Die Instandhaltungsrücklage wird häufig mit zunehmendem Gebäudealter erhöht und kann vor größeren Sanierungen weiter ansteigen. Auch bei den Verwaltungsgebühren besteht das Risiko von Erhöhungen, etwa durch das wirtschaftliche Umfeld und steigende Personalkosten.
Q. Was sind die einmalig beim Kauf einer Neubauwohnung zu zahlenden „Verwaltungsvorbereitungskosten“ und der „Instandhaltungsrücklagenfonds“?
Die Verwaltungsvorbereitungskosten sind eine Einmalzahlung, damit die Verwaltung der Eigentumswohnung reibungslos starten kann; der Instandhaltungsrücklagenfonds ist eine anfängliche Rücklage für größere Sanierungen. Beide Kosten werden nicht erstattet und müssen deshalb in die Finanzplanung beim Kauf einbezogen werden.
Q. Wie sollte man es bewerten, wenn die Verwaltungsgebühr einer Eigentumswohnung über dem Marktpreis liegt?
Vergleichen Sie sie mit den Verwaltungsgebühren benachbarter Wohnanlagen ähnlicher Größe und Lage und prüfen Sie, ob der Verwaltungsinhalt (Concierge, Ausstattung usw.) dazu passt. Entscheidend ist, ob die Kosten dem Serviceniveau entsprechen.

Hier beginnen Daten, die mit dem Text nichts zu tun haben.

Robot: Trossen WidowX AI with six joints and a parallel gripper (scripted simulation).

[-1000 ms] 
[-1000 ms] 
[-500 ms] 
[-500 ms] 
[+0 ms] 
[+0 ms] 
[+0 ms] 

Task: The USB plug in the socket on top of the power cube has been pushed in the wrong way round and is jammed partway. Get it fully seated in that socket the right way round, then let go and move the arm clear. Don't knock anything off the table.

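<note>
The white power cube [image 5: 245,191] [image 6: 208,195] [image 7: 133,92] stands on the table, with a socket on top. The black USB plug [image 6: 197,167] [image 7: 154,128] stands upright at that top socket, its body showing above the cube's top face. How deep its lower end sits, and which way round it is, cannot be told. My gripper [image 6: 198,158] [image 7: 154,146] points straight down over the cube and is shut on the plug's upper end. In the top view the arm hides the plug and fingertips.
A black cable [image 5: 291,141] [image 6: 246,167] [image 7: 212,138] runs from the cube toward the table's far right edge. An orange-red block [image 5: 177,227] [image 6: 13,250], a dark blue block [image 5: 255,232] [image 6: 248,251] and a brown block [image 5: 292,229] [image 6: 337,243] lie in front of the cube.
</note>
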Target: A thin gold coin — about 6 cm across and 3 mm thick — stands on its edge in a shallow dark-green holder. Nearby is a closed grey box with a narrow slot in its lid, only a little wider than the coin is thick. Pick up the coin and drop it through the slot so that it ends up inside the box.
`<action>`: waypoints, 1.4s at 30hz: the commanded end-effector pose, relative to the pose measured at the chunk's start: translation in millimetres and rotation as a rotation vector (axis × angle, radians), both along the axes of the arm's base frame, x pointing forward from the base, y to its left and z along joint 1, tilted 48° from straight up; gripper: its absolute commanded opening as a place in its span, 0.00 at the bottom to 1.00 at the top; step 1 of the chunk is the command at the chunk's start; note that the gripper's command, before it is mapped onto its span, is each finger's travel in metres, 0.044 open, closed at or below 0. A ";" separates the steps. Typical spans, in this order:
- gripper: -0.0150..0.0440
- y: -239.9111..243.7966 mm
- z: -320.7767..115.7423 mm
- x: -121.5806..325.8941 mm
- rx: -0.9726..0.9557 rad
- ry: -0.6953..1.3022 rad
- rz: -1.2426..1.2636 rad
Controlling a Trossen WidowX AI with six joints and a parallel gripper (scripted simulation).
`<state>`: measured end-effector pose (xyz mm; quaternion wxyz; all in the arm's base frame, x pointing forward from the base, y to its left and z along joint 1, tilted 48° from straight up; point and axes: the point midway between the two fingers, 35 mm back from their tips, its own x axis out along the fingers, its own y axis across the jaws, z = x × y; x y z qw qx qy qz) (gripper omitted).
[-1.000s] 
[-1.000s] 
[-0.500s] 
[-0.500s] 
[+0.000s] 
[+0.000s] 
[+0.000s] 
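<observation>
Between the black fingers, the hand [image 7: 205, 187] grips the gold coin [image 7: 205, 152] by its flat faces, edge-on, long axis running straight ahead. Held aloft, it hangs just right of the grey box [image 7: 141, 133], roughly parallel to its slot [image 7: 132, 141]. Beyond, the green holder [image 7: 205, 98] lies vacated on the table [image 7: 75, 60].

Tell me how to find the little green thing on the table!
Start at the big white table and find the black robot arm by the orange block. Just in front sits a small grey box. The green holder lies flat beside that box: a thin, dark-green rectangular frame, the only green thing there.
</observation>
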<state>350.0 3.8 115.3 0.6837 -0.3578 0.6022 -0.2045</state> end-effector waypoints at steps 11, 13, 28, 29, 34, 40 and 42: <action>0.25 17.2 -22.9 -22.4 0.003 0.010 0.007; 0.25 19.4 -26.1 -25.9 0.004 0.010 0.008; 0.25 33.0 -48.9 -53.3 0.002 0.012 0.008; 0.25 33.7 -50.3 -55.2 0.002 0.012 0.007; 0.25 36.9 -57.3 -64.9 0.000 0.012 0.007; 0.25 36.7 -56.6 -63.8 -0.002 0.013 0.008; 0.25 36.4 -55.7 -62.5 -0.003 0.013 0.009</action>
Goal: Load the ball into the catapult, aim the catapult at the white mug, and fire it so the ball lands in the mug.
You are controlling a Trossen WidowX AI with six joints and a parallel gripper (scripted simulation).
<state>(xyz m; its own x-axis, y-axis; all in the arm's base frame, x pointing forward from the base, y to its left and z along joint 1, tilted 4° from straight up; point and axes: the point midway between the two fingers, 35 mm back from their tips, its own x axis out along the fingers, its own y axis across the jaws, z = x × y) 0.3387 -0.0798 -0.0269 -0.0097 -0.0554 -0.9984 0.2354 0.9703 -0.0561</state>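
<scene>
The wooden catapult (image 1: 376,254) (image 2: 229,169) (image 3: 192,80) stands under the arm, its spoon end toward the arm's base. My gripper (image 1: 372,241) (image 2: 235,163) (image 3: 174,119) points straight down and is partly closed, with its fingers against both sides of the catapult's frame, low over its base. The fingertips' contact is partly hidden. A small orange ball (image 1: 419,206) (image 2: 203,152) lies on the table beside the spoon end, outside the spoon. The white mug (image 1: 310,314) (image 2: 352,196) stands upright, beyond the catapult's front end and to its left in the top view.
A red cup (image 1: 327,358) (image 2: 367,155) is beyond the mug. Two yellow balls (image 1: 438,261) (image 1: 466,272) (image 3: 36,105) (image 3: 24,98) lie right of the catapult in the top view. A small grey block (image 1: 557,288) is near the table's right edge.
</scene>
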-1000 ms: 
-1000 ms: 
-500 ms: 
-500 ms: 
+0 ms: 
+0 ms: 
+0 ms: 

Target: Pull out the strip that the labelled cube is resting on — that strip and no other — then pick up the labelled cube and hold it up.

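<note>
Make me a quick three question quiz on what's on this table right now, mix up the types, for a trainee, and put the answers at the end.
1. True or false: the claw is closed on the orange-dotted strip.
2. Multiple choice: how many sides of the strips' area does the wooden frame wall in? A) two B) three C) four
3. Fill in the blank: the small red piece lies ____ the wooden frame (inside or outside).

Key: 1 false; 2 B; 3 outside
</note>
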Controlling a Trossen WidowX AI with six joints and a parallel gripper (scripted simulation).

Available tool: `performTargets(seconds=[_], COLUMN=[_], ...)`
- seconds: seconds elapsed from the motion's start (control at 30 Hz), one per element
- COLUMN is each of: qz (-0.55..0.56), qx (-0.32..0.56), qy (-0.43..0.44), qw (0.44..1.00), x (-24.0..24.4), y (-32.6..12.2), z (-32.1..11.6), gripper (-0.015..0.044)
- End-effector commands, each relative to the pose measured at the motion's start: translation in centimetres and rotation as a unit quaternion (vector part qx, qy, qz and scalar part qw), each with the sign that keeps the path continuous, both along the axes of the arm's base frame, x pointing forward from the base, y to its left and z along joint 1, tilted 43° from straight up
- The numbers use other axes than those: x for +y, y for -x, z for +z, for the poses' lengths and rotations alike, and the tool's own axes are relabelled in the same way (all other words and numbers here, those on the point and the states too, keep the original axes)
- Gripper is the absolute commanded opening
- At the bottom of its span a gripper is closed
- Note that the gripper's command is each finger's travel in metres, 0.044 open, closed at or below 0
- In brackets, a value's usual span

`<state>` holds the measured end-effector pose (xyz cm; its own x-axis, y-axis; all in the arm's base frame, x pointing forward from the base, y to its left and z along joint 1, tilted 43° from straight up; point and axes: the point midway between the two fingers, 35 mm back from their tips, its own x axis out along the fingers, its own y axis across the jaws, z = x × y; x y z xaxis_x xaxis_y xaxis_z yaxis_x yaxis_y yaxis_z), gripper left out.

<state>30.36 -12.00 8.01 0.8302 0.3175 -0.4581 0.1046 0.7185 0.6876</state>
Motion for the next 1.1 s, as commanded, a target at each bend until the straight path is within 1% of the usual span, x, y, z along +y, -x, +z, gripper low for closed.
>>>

Q. Wenn es einen Wohnungseigentümer mit Rückständen bei den Verwaltungsgebühren gibt, hat das Auswirkungen auf andere Eigentümer?
Wenn die Zahl der säumigen Zahler steigt, können Bauarbeiten möglicherweise nicht wie im Sanierungsplan vorgesehen umgesetzt werden, das Verwaltungsniveau sinkt und am Ende können die Verwaltungsgebühren steigen. Diese Auswirkungen treffen auch die anderen Eigentümer.